In fact, over the two years that follow the Fed's first rate hike in any rate hiking cycle, the S&P 500 tends to be up-- let's see the data here-- right around 28%. And over the three-year period that follows that beginning of the rate hiking cycle, the S&P 500 is up about 35%. Now, this is looking at the last four rate hike cycles.

People who know their market history, these years, of course, proceed very interesting times for markets, '94, '99, '04, and 2015. Of course, after 2015, we had Trump elected, then the tax cut rally, 2017, one of the great years of the last bull market really, '13, '17, '19, the standouts at the end of that bull run. You look at 2004, right, that's moving us right into the teeth of that final rally before we got the financial crisis.

'99, sneaky good year for the market.
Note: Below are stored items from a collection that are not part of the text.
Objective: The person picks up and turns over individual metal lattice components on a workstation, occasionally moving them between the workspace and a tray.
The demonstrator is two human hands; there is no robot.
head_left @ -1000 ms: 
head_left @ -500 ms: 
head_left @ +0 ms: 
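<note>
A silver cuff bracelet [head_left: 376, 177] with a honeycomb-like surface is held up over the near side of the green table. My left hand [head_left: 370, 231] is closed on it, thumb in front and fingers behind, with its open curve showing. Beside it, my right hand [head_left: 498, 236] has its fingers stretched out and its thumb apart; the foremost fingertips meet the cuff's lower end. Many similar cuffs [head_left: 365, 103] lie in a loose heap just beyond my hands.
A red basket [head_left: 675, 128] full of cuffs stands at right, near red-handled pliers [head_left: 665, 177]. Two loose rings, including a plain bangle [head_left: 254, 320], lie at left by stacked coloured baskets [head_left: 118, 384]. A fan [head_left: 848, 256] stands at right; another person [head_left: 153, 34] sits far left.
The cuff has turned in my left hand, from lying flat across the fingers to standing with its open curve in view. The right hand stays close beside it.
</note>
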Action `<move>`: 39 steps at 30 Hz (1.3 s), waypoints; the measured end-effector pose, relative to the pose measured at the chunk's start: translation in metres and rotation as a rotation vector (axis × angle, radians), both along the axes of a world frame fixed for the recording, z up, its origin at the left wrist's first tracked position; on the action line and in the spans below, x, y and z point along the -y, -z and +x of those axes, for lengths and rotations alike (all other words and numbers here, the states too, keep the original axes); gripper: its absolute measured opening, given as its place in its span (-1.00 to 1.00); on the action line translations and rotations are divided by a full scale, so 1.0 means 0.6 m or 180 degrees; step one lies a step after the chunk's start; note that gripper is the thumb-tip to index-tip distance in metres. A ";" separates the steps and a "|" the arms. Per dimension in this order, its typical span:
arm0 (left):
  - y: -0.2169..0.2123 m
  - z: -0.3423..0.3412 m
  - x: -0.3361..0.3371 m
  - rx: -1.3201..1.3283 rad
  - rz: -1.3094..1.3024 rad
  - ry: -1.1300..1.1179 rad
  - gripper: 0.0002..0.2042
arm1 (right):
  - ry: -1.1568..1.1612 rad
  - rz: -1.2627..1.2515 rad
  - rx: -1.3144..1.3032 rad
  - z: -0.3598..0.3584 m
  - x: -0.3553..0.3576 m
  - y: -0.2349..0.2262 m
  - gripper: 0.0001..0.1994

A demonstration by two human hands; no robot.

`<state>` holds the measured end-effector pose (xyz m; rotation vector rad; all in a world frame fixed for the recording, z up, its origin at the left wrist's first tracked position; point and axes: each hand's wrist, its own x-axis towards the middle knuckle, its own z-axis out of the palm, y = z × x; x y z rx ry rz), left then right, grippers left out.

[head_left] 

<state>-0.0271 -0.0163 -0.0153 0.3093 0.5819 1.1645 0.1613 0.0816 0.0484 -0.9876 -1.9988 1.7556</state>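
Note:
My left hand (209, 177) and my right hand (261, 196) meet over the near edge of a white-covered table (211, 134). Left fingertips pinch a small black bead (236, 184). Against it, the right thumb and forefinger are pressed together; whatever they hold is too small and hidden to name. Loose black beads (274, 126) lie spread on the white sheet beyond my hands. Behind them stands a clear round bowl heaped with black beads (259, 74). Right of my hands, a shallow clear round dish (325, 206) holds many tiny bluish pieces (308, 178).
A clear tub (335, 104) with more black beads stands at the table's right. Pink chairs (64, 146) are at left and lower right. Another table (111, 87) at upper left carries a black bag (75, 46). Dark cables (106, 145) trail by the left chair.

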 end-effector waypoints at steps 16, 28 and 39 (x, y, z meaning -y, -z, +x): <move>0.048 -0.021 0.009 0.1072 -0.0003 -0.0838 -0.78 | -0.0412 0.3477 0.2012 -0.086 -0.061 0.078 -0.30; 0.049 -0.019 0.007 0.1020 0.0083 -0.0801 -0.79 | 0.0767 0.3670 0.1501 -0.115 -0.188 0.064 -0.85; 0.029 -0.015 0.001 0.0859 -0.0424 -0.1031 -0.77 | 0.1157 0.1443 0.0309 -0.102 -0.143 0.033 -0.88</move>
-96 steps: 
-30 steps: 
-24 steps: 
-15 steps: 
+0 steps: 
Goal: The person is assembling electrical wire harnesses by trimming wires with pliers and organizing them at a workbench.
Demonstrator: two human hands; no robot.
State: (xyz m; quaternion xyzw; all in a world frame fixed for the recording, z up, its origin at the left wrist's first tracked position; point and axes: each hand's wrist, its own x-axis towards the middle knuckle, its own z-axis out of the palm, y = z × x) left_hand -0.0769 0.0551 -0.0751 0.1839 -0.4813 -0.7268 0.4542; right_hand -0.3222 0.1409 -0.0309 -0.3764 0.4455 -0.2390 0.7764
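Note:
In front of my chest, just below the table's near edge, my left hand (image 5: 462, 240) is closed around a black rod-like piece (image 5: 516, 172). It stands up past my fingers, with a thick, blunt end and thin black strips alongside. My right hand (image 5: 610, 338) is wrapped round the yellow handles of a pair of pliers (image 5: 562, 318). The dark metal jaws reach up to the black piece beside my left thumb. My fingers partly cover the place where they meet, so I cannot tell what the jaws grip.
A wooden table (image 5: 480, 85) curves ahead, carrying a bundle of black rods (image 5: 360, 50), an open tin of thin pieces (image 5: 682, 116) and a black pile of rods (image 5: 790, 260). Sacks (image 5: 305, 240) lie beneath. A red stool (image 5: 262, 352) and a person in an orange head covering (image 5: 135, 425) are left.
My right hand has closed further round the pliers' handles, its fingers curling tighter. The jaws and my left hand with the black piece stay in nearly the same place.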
S&P was still up about 20% right ahead of the peak of the tech bubble. And of course, 1994 when you had the taper tantrum, the bond tantrum that everyone in fixed income still remembers that preceded both Alan Greenspan's talk about irrational exuberance and also one of the great five-year market rallies of all time.

And so, all these things are just a way of reminding yourself that the general trajectory of the stock market, the US equity market, in the last 70, 80 years has been up and to the right, with fits and starts. I think we learned that lesson all quite well in a new way in 2020. And that as we begin to talk about the next phase of the cycle for the Fed, it is a reminder that while those regimes may create more questions or more challenges for the stock market, typically, the US market has overcome those and moved higher through time.

BRIAN SOZZI: Myles, just got my hands on a good note from the folks at Evercore ISI. They're noting market-based Fed funds futures prices have been almost entirely unchanged during the past two-- or after the past two CPI reports. You look at the 10-year, it's barely moved, a little over 1.4%. I don't know your thinking on this, But at least to me, Myles, that suggests that the market believes, yes, what the Fed has been selling, in terms of inflation being transitory.

MYLES UDLAND: I think that, and I think it is also yet another reminder that when we are talking about what the market is pricing today, we're talking about the future. In the winter, when rates were backing up rapidly, the market was pricing in this period of higher inflation. We sit here today and the market is looking at inflation dynamics, used cars, airline tickets, these are things that are clearly transitory as they respond to one-time events.

And so, the market looks forward, and says that 1 and 1/2 percent today, do I need to ask for a higher yield on the 10-year? Basically, do I need to price in more rate hikes? And the bond market digested that initial back up, that initial sell off in the winter, and sits here today, and says, you know, I think in the future, we are not going to see inflation, and we're not going to see rates rise at a faster rate than we have already anticipated.

And so, you know, it's a reminder, why is the stock market been flat over the last several months? It's because investors aren't sure that earnings growth is going to continue to get-- to continue to get even better in the years ahead. Now, we're talking 2022, 2023, and also that the multiple on the stock market may not expand over that time frame. Again, 12, 18 months out. So, always a reminder that the market is looking far forward-- you know, a lot more into the future than I think we kind of keep in mind here on a daily basis.